How Geometrical Tolerances Affect the Measurement of Reciprocal Alignment of Two Different Assemblies: A Case Study Available to Purchase

Often a designer has the problem to apply a suitable system of geometrical and dimensional tolerances to an assembly. The right solution is not unique, in fact it depends on the chosen parameters. If the tolerances have to be optimized, some important parameters have to be taken into account, e.g. the efficiency of each prescription, or if this last is reachable, or it can be verified and how much the realization costs. The authors opinion is that a statistical approach based on the Monte Carlo Method is very useful when the tolerances chains are complex.
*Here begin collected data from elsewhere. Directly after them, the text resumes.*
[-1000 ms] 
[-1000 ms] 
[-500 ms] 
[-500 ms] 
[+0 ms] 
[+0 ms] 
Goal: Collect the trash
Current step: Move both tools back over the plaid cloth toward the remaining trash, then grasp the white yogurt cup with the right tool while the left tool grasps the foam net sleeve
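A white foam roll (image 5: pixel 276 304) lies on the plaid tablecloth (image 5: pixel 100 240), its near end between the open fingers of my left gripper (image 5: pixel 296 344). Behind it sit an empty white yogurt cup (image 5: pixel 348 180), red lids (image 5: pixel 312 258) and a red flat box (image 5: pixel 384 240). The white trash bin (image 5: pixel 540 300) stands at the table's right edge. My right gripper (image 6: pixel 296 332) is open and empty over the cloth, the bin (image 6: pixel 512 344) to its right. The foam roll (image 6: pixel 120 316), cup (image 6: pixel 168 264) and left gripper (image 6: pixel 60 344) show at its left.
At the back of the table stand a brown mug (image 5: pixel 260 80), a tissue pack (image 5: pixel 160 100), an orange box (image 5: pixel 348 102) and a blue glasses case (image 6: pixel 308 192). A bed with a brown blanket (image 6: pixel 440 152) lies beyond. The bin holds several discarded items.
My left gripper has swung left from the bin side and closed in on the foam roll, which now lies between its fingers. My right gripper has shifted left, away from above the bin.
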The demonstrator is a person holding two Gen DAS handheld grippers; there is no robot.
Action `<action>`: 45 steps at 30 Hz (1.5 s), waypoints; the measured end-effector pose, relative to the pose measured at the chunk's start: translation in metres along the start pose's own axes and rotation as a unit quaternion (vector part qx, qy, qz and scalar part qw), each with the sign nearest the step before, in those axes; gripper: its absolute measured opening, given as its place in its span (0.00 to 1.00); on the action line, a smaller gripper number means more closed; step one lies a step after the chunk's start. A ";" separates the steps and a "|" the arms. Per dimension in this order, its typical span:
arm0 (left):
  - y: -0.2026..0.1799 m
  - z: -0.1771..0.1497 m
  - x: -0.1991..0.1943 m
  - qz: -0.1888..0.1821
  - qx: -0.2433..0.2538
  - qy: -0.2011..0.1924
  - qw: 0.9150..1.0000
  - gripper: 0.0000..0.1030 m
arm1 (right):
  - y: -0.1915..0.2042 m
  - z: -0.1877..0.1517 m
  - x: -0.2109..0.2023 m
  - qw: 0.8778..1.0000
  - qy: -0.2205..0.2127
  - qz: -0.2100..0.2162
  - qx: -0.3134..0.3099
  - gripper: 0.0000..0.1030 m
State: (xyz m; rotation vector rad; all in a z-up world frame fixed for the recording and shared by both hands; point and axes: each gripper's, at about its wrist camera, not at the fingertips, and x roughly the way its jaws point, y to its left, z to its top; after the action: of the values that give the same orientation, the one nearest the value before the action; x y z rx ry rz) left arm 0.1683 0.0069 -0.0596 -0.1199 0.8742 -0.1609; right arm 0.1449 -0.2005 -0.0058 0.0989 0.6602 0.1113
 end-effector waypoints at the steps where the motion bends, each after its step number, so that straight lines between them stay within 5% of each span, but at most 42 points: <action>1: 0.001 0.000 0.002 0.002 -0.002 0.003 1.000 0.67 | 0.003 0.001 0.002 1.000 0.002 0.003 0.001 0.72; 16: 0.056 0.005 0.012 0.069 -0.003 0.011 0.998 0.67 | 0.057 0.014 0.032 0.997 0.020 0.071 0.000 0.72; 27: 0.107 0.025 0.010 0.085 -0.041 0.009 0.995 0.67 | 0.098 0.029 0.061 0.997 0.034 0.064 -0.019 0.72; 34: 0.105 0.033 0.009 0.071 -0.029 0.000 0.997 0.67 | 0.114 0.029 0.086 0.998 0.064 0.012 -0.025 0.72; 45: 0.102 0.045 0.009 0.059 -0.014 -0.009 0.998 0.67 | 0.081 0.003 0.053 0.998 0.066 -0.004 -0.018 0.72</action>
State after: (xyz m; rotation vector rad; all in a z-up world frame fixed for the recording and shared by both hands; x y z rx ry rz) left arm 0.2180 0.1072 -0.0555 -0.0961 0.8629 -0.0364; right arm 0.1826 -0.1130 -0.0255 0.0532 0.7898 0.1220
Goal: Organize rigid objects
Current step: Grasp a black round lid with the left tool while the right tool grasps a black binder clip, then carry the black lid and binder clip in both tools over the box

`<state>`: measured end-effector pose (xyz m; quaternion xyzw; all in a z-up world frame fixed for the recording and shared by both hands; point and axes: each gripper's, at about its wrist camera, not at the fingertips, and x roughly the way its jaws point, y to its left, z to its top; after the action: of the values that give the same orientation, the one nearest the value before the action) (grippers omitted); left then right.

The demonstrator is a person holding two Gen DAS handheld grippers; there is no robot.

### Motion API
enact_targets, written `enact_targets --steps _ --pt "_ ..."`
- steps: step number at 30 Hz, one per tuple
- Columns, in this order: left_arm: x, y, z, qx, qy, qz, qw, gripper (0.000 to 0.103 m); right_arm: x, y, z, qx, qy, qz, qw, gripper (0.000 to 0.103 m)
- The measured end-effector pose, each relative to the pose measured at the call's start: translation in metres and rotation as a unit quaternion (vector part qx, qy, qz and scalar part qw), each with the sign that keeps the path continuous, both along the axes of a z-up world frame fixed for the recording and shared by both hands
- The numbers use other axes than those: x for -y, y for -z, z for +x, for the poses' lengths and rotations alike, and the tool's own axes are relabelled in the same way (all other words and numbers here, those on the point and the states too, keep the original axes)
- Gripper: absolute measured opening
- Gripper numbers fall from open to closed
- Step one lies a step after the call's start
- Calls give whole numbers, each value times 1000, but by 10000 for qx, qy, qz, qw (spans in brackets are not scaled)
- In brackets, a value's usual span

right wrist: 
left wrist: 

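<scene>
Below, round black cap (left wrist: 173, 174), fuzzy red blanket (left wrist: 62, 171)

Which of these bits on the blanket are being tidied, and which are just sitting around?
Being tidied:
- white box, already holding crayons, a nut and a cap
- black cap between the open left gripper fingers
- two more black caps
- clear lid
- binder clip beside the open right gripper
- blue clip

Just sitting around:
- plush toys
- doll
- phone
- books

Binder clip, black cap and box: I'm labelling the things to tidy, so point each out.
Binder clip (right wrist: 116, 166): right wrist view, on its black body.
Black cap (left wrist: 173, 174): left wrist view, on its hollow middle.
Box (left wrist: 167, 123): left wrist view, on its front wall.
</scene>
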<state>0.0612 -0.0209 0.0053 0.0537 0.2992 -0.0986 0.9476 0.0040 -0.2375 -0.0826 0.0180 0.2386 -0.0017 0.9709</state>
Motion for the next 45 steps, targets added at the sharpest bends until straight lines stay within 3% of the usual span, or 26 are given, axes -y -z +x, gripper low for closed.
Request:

This paper shows an application of this method in order to verify the functional alignment between two assemblies and a critical analysis of the uncertainty in phase both of the component design and test. This study has been developed thanks to the strict requirements imposed by ESA (European Space Agency) on the components that Thales Alenia Space has to realize within the LISA Pathfinder experiment. The very critical aspect of this work is to reciprocally align two cylindrical elements of two different assemblies. The specifications require 100 μm as maximum linear displacement and 300 μrad as maximum angular displacement. Moreover this prescriptions have to be verified also when the two elements are independently moving. To be able to reach such strict accuracy level the components have been assembled in an ISO 100 class cleanroom and the work space was a 3D Coordinate-Measuring Machine (CMM). The cylindrical elements have a 10 mm diameter, so the value of the measurement uncertainty associated with the alignment check is fundamental. Starting from the different uncertainty sources, the measurability and verifiability of the alignment have been considered and evaluated. The overall uncertainty has been assessed by numerical simulations which have taken into account the dimensional, geometrical and form tolerances as well as the instrumental uncertainty of the 3D CMM. This estimation has been positively validated by a session of repeated measurements. Numerical simulations have also allowed performing a sensitivity analysis, in order to give information about which sources more contribute to the overall uncertainty.